I was improvising at the organ a few weeks ago when I realized I was emulating Calvin Hampton, specifically his composition In Paradisum, which employs an eerie polytonality. This isn’t unusual. I’ve been accused of composing like Hampton before.

“I went to school with Calvin. He was a genius,” one of my teachers told me. “We didn’t even bother to be jealous of him, since he was head and shoulders above everyone else.”

Combining the incompatible

Hampton dared to take musical chances. While the results are uneven, his better compositions deserve a place in the repertoire. One of his greater successes was the establishment of a Fridays at Midnight organ recital series at his church in Gramercy Park during the ’70s and ’80s. His rock band, Sevenfold Gift, gave the earliest of these concerts. Adding to the unconventional approach, he’d use flashing lights with the music and invited audiences to lie down while they listened.

He was not afraid to combine two seemingly incompatible things. Apparently even his concert programming demonstrated this, with stylistic “right turns” that dashed many listeners’ expectations for a chronological program order. Instead of going from Baroque to Classical to Romantic, he paired pieces from disparate styles, using Bach as the centerpiece rather than the opener. In a sense, he was the inventor of the iPod shuffle manner of listening to music.

More than this, Hampton played organ transcriptions and advocated symphonic style organs at a time when such endeavors were considered passé. The mid-20th century saw the rebirth of the putative classical organ and historical performance practice, which are more suited to early music, but he wasn’t afraid to buck this trend. “He could just sit down and play a symphony from the full score. He had that kind of talent,” one friend of mine reports.

Saying what he had to

He was not merely a shock artist, though. Calvin Hampton broke molds because they couldn’t help him say what he had to say. His unique sense of melody, rhythm, and tonality, albeit not as distinct as Messiaen’s, makes his music instantly identifiable as his. Angular, disjunct melodies, sometimes playful, sometimes sweet, were one of his favorite toys, along with offbeat rhythms that grew out of “added” eighth notes — a device that many modern ears, accustomed to monotonous pop music, find annoying. Yet if there were an organist on Earth you’d see playing pop music, it would probably have been Calvin Hampton.

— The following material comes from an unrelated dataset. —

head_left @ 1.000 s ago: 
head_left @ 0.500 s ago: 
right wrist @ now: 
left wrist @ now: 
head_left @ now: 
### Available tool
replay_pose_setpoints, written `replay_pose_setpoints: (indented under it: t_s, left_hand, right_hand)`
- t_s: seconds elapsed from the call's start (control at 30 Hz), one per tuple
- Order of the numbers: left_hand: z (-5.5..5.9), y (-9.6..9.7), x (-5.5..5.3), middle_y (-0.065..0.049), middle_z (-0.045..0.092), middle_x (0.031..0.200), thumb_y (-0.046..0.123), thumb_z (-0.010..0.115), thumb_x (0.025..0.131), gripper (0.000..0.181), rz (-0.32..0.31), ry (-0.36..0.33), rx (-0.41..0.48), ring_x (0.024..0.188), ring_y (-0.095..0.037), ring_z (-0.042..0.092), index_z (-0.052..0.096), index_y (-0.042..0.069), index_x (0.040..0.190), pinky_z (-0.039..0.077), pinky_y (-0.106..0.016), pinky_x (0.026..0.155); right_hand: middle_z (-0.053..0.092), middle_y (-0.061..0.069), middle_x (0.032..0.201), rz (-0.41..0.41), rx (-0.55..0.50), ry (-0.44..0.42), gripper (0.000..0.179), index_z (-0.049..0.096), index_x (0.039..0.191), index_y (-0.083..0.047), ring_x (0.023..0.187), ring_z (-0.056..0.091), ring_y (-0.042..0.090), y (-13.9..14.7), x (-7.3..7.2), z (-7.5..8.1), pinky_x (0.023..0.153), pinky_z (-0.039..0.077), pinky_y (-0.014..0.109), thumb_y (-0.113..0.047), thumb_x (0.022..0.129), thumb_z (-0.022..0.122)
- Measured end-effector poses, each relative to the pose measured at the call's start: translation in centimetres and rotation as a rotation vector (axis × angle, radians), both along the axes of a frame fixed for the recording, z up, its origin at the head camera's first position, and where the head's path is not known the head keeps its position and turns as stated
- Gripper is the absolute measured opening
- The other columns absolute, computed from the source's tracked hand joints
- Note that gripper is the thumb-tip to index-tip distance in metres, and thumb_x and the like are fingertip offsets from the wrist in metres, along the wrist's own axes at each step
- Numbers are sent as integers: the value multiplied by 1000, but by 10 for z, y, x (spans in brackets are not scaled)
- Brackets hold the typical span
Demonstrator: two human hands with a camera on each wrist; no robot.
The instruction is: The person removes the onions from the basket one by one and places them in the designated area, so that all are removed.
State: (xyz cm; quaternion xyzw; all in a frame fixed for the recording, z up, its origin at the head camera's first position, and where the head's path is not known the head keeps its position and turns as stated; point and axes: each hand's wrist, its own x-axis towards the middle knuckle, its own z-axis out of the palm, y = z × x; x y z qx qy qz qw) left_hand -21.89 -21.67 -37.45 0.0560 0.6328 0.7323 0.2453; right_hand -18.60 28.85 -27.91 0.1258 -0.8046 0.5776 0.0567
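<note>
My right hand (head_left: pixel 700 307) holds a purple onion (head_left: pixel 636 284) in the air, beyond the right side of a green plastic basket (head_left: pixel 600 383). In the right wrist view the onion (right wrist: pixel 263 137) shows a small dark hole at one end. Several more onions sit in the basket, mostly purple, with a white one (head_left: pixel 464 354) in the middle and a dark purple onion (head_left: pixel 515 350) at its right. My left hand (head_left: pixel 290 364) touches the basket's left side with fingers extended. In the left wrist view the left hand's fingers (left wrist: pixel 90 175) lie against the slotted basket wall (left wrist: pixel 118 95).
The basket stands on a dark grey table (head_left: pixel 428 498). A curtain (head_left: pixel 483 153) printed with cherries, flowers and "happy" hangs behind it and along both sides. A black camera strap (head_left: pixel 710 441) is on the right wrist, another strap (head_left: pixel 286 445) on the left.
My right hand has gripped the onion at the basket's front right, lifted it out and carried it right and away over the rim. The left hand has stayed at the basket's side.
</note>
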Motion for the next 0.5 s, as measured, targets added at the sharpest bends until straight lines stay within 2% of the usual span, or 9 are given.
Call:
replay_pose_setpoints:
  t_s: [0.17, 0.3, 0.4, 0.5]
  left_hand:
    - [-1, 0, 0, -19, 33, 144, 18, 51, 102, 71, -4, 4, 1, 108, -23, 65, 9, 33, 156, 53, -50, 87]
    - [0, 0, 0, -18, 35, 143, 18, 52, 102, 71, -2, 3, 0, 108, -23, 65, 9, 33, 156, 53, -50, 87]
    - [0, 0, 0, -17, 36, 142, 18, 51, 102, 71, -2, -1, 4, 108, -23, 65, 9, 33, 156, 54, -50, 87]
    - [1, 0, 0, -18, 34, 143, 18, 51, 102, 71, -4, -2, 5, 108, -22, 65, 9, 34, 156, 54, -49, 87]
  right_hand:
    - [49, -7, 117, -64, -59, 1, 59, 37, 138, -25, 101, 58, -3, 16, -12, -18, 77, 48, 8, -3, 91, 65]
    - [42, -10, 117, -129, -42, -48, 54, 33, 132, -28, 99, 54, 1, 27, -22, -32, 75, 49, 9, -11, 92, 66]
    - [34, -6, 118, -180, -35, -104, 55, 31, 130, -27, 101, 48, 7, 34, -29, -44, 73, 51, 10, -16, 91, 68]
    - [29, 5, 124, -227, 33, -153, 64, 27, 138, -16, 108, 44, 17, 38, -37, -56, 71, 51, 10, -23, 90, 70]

While Hampton was still alive, Erik Routley called him “the greatest living composer of hymn tunes,” and his biographer, Jonathan B. Hall, notes the rock influence on his hymn melodies de Tar and St. Helena. Not everyone loves his music, though. I once attended a concert at which There’s a Wideness in God’s Mercy, using the tune St. Helena, was sung. Although the building was filled with the musically inclined, the audience stumbled through the hymn, to many grumbles. But original minds like Hampton’s are not meant for ordinary audiences, and full acceptance often doesn’t come until the artist is safely dead.

Unfortunately, Calvin Hampton’s demise came all too quickly. He died 30 years ago, an early victim of the AIDS epidemic. In spite of his short life, he left a treasure of music behind him that goes far beyond the confines of organ and church music, one that can truly be called American.

I’m not at all ashamed to be accused of trying to imitate him.